Problem details
The answer is the data below, repeated exactly, with no pictures included.

Input data

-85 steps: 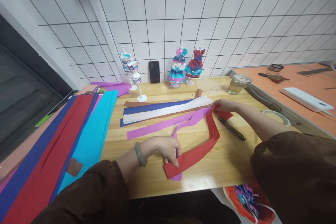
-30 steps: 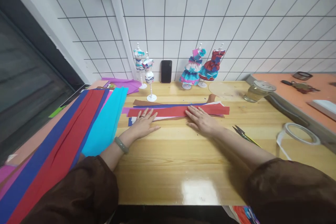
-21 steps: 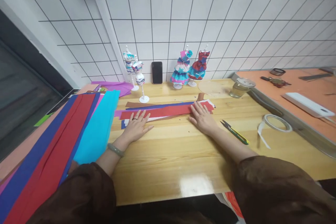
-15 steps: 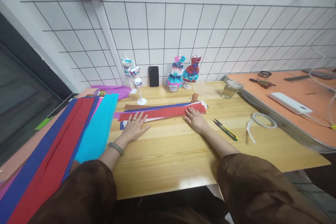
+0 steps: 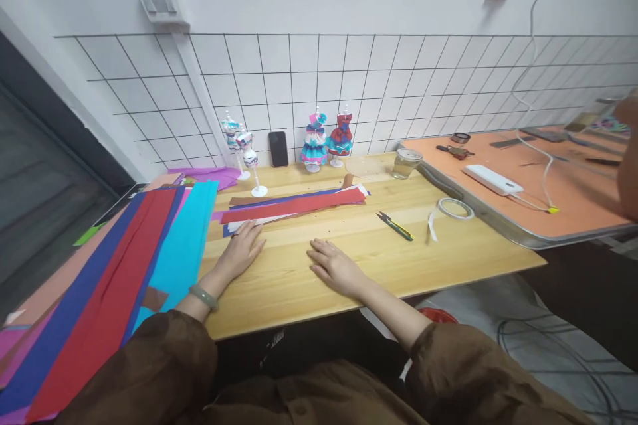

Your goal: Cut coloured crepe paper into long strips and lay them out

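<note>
Several long coloured strips lie stacked across the table, a red strip [image 5: 294, 204] on top, with white, blue and brown edges showing. My left hand [image 5: 242, 251] lies flat, its fingertips touching the lower left edges of the stack; nothing is gripped. On the bare wood below the stack rests my right hand [image 5: 339, 267], palm down and fingers stretched out, apart from the strips. To its right are green and yellow snips [image 5: 396, 226].
Larger red, blue and turquoise sheets [image 5: 184, 239] cover the left side. Small dressed mannequins [image 5: 314, 145], a phone [image 5: 278, 149] and a glass jar [image 5: 406, 164] stand at the back. White tape [image 5: 456, 208] lies right. An orange table [image 5: 543, 206] adjoins; another person's arm [image 5: 628, 153] shows there.
My right hand has left the red strip and moved down toward the table's front edge. My left hand has slid slightly down off the red strip. The view has shifted right.
</note>
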`<act>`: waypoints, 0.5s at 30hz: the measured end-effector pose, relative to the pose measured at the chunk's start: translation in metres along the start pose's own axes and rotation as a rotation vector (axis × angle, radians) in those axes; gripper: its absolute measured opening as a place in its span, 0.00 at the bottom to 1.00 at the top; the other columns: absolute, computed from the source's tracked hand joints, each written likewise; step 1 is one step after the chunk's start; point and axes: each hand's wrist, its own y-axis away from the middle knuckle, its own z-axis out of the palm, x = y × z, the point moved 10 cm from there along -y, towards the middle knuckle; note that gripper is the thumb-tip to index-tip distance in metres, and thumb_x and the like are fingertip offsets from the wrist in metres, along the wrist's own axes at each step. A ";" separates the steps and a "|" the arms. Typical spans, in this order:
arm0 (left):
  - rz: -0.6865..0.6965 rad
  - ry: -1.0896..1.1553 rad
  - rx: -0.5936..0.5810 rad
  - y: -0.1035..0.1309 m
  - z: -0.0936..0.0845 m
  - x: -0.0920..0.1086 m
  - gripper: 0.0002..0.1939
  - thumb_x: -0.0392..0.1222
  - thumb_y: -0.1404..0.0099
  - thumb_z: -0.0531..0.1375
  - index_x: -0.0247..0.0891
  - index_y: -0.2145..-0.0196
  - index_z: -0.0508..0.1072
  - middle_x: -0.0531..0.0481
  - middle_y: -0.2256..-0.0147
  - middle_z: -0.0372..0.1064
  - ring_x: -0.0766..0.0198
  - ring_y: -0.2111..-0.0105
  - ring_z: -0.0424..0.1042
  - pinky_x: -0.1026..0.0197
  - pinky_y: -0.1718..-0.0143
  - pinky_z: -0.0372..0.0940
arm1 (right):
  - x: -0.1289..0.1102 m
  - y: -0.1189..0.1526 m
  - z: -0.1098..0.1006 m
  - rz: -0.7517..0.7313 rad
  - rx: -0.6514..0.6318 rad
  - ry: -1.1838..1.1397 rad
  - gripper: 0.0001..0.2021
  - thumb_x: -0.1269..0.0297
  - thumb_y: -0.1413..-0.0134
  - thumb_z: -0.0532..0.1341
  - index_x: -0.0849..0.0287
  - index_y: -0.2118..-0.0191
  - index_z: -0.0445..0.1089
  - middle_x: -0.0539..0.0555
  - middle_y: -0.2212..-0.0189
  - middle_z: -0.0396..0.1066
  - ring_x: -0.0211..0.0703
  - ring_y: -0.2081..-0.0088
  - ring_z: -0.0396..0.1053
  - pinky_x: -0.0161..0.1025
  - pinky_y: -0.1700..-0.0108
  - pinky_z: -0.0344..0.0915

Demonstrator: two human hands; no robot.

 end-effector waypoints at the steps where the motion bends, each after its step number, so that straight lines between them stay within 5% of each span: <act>1: 0.017 0.020 -0.060 0.010 0.001 0.006 0.25 0.52 0.34 0.45 0.35 0.45 0.62 0.40 0.41 0.53 0.53 0.40 0.50 0.48 0.42 0.51 | 0.002 0.000 -0.001 0.004 0.007 -0.008 0.20 0.60 0.40 0.49 0.61 0.45 0.64 0.61 0.41 0.57 0.48 0.39 0.51 0.50 0.39 0.50; 4: 0.046 0.045 -0.146 0.043 -0.010 0.023 0.23 0.52 0.34 0.47 0.37 0.48 0.66 0.41 0.43 0.56 0.53 0.42 0.54 0.49 0.43 0.54 | 0.005 -0.002 -0.002 0.001 0.030 -0.031 0.19 0.61 0.41 0.50 0.61 0.46 0.66 0.61 0.42 0.58 0.49 0.40 0.53 0.52 0.40 0.50; 9: 0.078 -0.020 0.172 0.120 -0.052 0.064 0.14 0.40 0.33 0.47 0.36 0.59 0.70 0.41 0.60 0.71 0.58 0.57 0.68 0.53 0.56 0.63 | 0.005 0.000 0.000 0.009 0.039 -0.045 0.19 0.62 0.41 0.50 0.62 0.47 0.66 0.62 0.42 0.58 0.50 0.40 0.54 0.52 0.40 0.51; 12: 0.125 -0.092 0.134 0.179 -0.023 0.100 0.14 0.38 0.35 0.49 0.39 0.76 0.68 0.47 0.79 0.65 0.62 0.76 0.67 0.59 0.72 0.62 | 0.005 0.000 0.000 0.005 0.042 -0.040 0.19 0.62 0.41 0.50 0.62 0.47 0.66 0.61 0.42 0.59 0.51 0.40 0.54 0.52 0.40 0.52; 15: 0.046 -0.096 0.048 0.225 0.028 0.106 0.15 0.36 0.36 0.48 0.40 0.78 0.68 0.48 0.81 0.64 0.63 0.78 0.65 0.60 0.76 0.60 | 0.007 0.000 -0.001 0.006 0.046 -0.041 0.19 0.62 0.41 0.50 0.61 0.48 0.67 0.61 0.43 0.59 0.51 0.41 0.55 0.52 0.40 0.53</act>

Solution for this problem
-85 steps: 
-30 steps: 
-21 steps: 
-15 steps: 
+0 steps: 

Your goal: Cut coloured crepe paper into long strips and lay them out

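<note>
Several long coloured strips lie stacked across the table, a red strip [image 5: 294, 204] on top, with white, blue and brown edges showing. My left hand [image 5: 242, 251] lies flat, its fingertips touching the lower left edges of the stack; nothing is gripped. On the bare wood below the stack rests my right hand [image 5: 339, 267], palm down and fingers stretched out, apart from the strips. To its right are green and yellow snips [image 5: 396, 226].
Larger red, blue and turquoise sheets [image 5: 184, 239] cover the left side. Small dressed mannequins [image 5: 314, 145], a phone [image 5: 278, 149] and a glass jar [image 5: 406, 164] stand at the back. White tape [image 5: 456, 208] lies right. An orange table [image 5: 543, 206] adjoins; another person's arm [image 5: 628, 153] shows there.
My right hand has left the red strip and moved down toward the table's front edge. My left hand has slid slightly down off the red strip. The view has shifted right.
</note>
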`<act>`: waypoints, 0.5s at 30hz: the measured end-effector pose, relative to the pose measured at the chunk's start: translation in metres along the start pose's own axes and rotation as a rotation vector (axis × angle, radians) in those axes; gripper: its absolute measured opening as a place in its span, 0.00 at the bottom to 1.00 at the top; the other columns: absolute, computed from the source's tracked hand joints, each written likewise; step 1 is one step after the chunk's start; point and axes: each hand's wrist, its own y-axis away from the middle knuckle, its own z-axis out of the palm, x = y × z, the point moved 10 cm from there along -y, towards the middle knuckle; note that gripper is the thumb-tip to index-tip distance in metres, and thumb_x and the like are fingertip offsets from the wrist in metres, along the wrist's own axes at each step. A ";" separates the steps and a "|" the arms. Typical spans, in this order:
arm0 (left):
  - rz: -0.6865..0.6965 rad
  - ry: -1.0896..1.1553 rad
  - rx: -0.5936..0.5810 rad
  - y: -0.1035..0.1309 m
  - z: -0.0936..0.0845 m
  - x: -0.0920..0.1086 m
  - gripper: 0.0002..0.1939
  - thumb_x: -0.0392..0.1222
  - thumb_y: -0.1404..0.0099
  - thumb_z: -0.0531..0.1375
  - index_x: -0.0247..0.0891
  - index_y: -0.2145..-0.0196
  - index_z: -0.0508..0.1072
  - middle_x: -0.0531..0.0481
  - middle_y: -0.2256..-0.0147
  - middle_z: -0.0372..0.1064
  - ring_x: -0.0766..0.0198
  - ring_y: -0.2111..-0.0105
  - ring_z: -0.0424..0.1042
  - pinky_x: -0.1026..0.0197
  - pinky_y: -0.1718..-0.0143
  - pinky_z: -0.0372..0.0940
arm1 (right):
  - x: -0.1289..0.1102 m
  - y: -0.1189..0.1526 m
  - z: -0.1098..0.1006 m
  - rz: -0.7517..0.7313 rad
  - rx: -0.6514..0.6318 rad
  - ry: -1.1838..1.1397 rad
  - gripper: 0.0001..0.2021
  - thumb_x: -0.1269..0.0297
  - thumb_y: -0.1413..-0.0134
  - thumb_z: -0.0532..0.1341
  - index_x: -0.0849..0.0287
  - index_y: -0.2118..-0.0191
  - index_z: -0.0445..0.1089
  - middle_x: -0.0539..0.0555
  - middle_y: -0.2212..-0.0189
  - middle_z: -0.0396..0.1066
  - ring_x: -0.0211..0.0703
  - ring_y: -0.2081..-0.0088
  - ring_z: -0.0396..0.1053
  - pinky_x: -0.0161..0.1025
  - pinky_y: -0.1700..-0.0108
  - pinky_z: -0.0344..0.0915

Demonstrator: two human hands; no robot.

 end-effector waypoints at the steps where the motion bends, each after its step number, so that straight lines between them stay within 5% of each span: <act>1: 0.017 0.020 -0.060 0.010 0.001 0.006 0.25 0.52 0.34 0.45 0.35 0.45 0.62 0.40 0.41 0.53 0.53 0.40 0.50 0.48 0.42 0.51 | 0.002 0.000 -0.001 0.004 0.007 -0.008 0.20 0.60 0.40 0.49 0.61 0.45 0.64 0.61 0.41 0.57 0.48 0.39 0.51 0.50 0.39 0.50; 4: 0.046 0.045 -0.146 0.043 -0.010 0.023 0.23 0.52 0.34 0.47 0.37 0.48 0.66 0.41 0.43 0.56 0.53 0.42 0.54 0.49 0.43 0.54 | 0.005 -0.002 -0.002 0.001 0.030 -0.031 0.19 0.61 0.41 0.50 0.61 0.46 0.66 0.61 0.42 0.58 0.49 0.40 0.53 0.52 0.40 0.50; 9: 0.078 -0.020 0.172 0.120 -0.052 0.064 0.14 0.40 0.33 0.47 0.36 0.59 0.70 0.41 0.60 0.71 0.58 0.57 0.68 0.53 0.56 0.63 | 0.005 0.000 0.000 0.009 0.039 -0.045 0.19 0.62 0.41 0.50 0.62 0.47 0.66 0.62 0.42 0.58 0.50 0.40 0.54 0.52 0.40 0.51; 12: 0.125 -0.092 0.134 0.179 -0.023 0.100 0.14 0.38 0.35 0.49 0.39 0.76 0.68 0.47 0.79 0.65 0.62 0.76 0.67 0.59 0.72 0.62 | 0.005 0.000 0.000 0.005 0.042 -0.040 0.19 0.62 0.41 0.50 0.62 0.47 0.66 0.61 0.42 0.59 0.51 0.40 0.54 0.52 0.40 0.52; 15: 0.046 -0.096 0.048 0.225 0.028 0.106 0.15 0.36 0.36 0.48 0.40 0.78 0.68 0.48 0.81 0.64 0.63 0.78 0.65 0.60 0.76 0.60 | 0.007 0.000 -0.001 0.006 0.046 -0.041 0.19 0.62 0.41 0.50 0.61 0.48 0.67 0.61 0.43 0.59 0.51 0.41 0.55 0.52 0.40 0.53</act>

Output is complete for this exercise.